As part of record credit fundraising in the third quarter, Carlyle Group effectively met the $3.5 billion target it set for a second opportunistic offering.
The private equity giant recently filed Form D fundraising documents showing Carlyle Credit Opportunities Fund II and a parallel pool raised nearly $3.46 billion. The placement agents are TCG, Barclays Bank, Arngrimsson Advisors, IBK Securities, Shinhan and GFH Financial Group.
Carlyle, which declined to comment, has not yet announced a final closing, suggesting that Fund II remains in the market. The vehicle’s hard-cap is not known.
The second opportunistic fund played a key role in the $4.7 billion secured by Carlyle’s private credit group in the third quarter.
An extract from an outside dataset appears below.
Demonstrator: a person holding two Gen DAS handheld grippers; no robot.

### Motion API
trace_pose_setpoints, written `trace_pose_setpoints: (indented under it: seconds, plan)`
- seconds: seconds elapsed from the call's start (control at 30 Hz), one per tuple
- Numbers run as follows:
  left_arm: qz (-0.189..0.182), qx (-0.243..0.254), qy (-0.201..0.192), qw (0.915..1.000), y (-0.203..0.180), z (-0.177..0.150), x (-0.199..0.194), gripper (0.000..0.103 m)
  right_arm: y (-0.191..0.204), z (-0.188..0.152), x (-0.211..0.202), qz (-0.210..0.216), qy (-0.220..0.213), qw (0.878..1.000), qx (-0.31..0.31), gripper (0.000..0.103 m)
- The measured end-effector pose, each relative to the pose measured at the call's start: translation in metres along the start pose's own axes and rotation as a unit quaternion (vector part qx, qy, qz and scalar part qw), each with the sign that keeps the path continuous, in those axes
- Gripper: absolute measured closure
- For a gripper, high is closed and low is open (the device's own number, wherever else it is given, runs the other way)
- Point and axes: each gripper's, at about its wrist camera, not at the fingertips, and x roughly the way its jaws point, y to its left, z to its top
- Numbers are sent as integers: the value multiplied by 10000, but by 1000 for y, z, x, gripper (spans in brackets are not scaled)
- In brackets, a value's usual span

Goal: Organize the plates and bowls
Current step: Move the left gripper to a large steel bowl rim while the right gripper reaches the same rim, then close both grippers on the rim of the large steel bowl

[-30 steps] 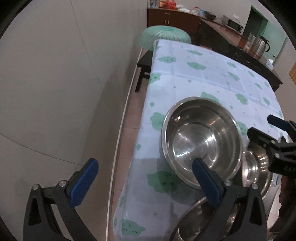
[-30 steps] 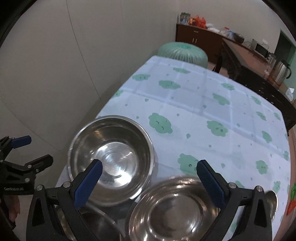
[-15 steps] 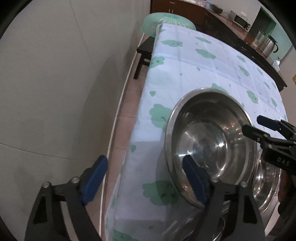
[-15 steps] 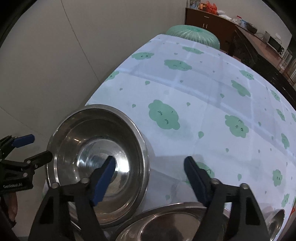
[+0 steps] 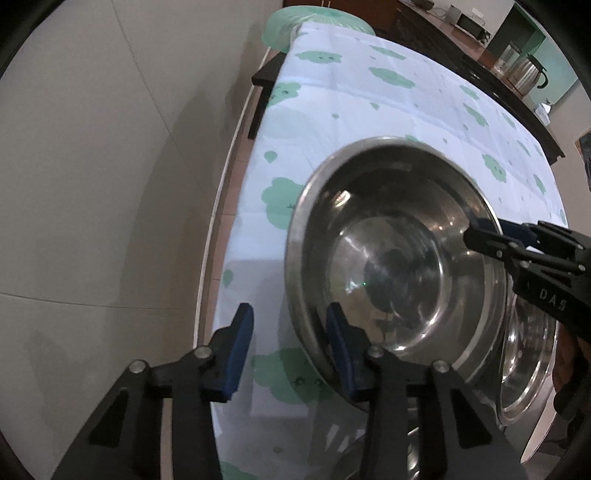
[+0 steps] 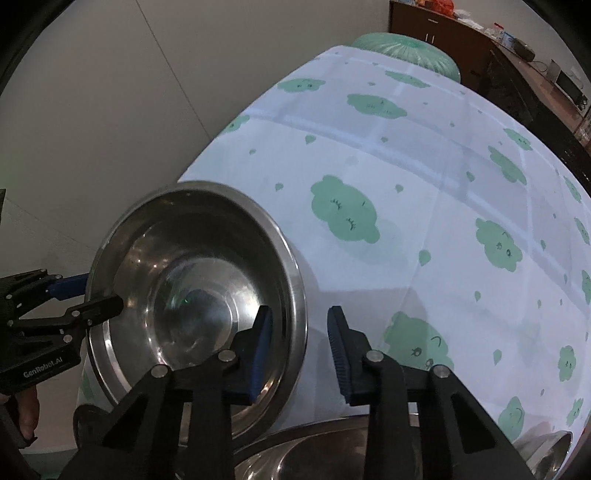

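Note:
A large steel bowl (image 5: 388,258) (image 6: 192,280) stands on the cloud-print tablecloth (image 5: 406,92) near the table's left edge. My left gripper (image 5: 290,350) straddles its near-left rim, one blue pad inside and one outside. Its jaws are closing, and cloth still shows between the outer pad and the rim. My right gripper (image 6: 300,350) straddles the opposite rim the same way, also closing, with a gap left at its outer pad. Each gripper shows in the other's view: the right gripper (image 5: 476,230) and the left gripper (image 6: 101,295).
More steel bowls lie close by: one at the right (image 5: 528,369), one at the bottom (image 6: 332,454), a small one (image 6: 546,446). A wall runs along the left. A green round stool (image 5: 295,22) and a dark counter with a kettle (image 5: 528,74) stand beyond the table.
Both grippers have come down onto the large bowl from above. Their jaws have narrowed from wide apart, and each now has the bowl's rim between its pads.

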Motion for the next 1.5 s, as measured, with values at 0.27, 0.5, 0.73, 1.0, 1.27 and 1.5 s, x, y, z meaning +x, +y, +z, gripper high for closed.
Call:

The fresh commitments, reported in the firm’s Q3-2021 earnings, represent the credit platform’s biggest quarterly haul on record. Combined platform inflows this year stand at $10.3 billion, above the $10.1 billion raised during all of 2020.
Fund II, which had amassed $2.5 billion as of June 30, according to a Form 10-Q document, collected the additional $950 million-plus over July-through-October.
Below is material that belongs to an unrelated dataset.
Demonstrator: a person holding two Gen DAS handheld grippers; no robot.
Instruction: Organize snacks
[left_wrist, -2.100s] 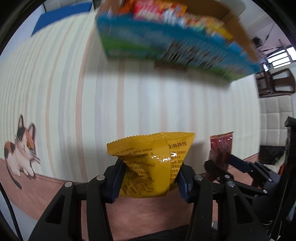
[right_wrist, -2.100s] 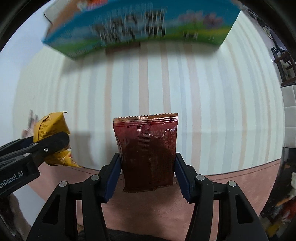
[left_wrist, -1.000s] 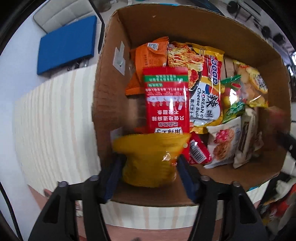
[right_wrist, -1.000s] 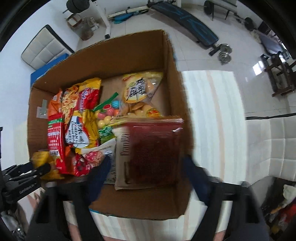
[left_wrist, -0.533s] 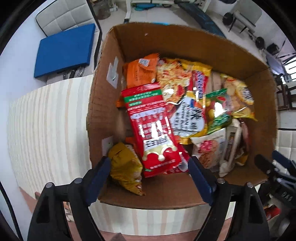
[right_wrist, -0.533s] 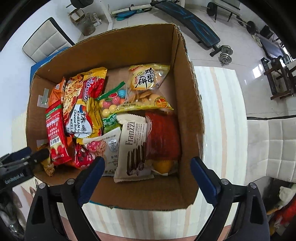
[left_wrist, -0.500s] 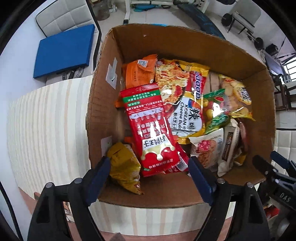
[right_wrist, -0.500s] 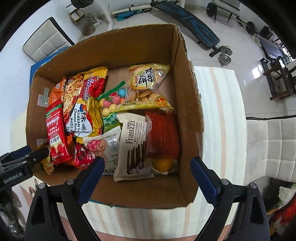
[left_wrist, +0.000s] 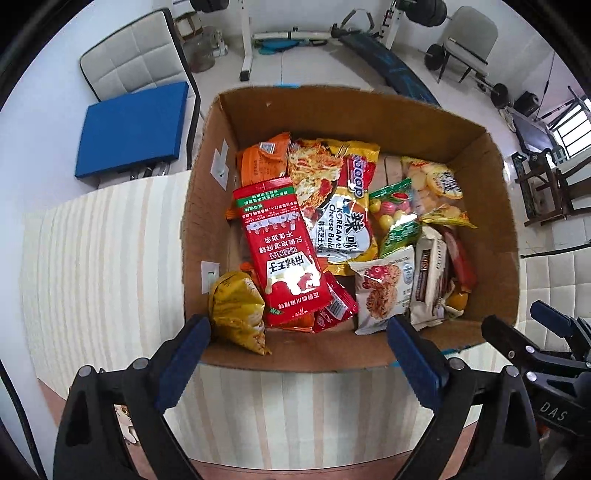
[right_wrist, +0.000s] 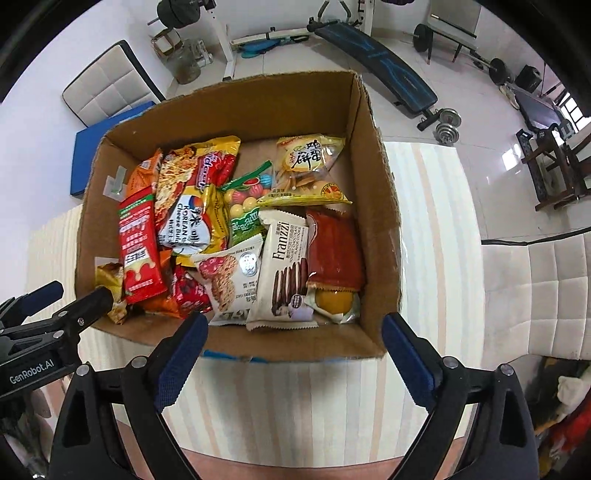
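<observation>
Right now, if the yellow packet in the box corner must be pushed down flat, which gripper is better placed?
Left, probably. The left gripper is open just above the yellow packet, at the left wall of the box. The right gripper, also open, hangs over the other side.

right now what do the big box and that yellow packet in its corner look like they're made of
Box: brown corrugated cardboard, matte, with raw fibrous cut edges and creased walls.
Yellow packet: apparently thin plastic or foil film, glossy; it shows bright glare spots and crinkles.

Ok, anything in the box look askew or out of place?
Nothing spilled or torn. The yellow packet stands crumpled against the cardboard box corner wall, and the red packet lies slanted across others. Just a loose pile.
</observation>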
Carlyle launched the opportunistic strategy in 2017 to provide bespoke capital solutions to mostly upper mid-market borrowers, both sponsored and non-sponsored, looking for an alternative to traditional debt or private equity. A debut fund was wrapped two years ago at $2.4 billion, ahead of a $2 billion target.
The strategy was designed by Alex Popov, Carlyle’s head of illiquid credit strategies.
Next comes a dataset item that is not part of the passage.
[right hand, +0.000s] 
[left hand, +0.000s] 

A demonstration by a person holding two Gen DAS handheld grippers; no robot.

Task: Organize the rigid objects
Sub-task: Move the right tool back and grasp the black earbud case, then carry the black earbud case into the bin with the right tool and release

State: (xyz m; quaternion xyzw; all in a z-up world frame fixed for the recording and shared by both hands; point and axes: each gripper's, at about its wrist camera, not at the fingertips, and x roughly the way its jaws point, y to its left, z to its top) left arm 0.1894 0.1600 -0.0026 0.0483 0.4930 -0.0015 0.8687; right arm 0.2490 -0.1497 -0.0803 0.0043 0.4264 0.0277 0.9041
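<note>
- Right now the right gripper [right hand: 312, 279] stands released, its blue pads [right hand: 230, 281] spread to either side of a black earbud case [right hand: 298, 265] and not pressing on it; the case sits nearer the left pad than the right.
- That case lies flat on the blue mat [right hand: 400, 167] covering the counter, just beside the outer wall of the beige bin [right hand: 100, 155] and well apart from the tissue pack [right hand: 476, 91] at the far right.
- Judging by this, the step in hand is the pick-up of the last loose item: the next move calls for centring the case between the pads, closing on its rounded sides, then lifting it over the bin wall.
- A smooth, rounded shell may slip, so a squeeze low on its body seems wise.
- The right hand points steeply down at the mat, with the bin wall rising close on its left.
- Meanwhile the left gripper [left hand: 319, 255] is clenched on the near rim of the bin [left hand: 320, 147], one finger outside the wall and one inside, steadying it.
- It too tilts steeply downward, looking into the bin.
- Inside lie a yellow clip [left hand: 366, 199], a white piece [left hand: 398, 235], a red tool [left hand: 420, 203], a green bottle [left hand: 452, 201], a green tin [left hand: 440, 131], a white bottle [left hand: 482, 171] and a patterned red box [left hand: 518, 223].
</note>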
Popov joined the firm in 2017 after a long career as a private debt executive with firms like HPS Investment Partners and Oaktree Capital Management. Other senior members of the opportunistic team include Taj Sidhu, hired in 2018 from Sculptor Capital Management, and Andreas Boye, hired last year from HPS.
Working with Mark Jenkins, Carlyle’s head of global credit, Popov built out illiquid credit as part of a massive expansion of the overall platform. Also consisting of direct lending and distressed/special situations, illiquid credit today holds assets managed of $16 billion or roughly one-quarter of the total overseen by the private credit group.
In an April interview with Buyouts, Popov said illiquid strategies, such as direct lending and opportunistic credit, will play an outsized supply role in a post-pandemic market. This, he said, owes in part to the continuing withdrawal of traditional sources of debt, such as banks.
Despite the promise of more opportunities, global private debt fundraising has recently been slow. Activity recovered in the third quarter, however, bringing total capital raised since January to almost $150 billion, up 19 percent year over year, Private Debt Investor reported. A major factor in these results was mega-vehicles.